- What you should do
Count the lines in the data below holding the string "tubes" and write the total by itself.

[Information shown Boundary: Start]

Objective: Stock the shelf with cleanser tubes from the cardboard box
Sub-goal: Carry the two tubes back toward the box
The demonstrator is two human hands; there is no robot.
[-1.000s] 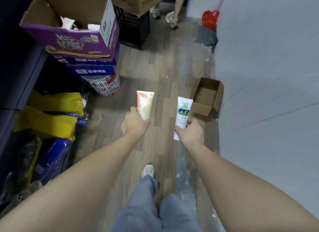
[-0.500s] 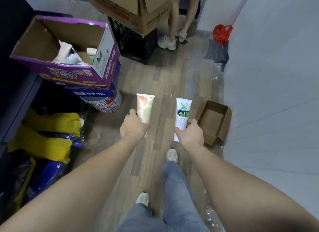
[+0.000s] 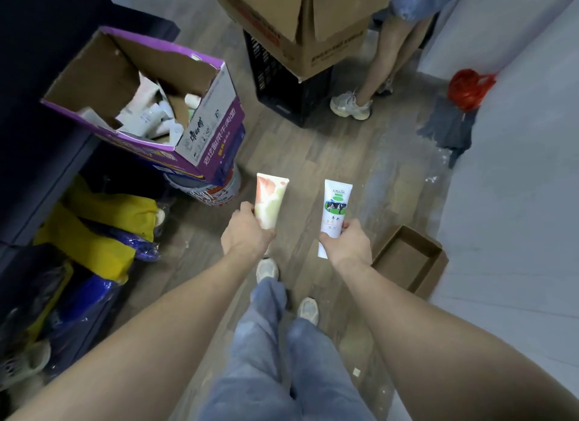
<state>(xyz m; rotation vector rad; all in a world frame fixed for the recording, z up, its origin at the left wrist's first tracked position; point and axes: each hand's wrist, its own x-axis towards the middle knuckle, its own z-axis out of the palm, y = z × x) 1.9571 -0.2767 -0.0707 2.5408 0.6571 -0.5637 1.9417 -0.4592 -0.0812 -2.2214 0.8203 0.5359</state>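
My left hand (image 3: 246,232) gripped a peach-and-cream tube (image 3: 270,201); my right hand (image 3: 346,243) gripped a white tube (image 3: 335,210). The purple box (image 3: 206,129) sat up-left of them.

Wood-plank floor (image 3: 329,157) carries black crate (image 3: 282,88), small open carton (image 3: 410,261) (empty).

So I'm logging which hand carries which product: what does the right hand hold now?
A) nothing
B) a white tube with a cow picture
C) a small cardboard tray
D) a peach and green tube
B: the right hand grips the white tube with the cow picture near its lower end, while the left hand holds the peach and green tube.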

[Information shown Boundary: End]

- Solution for this exercise
2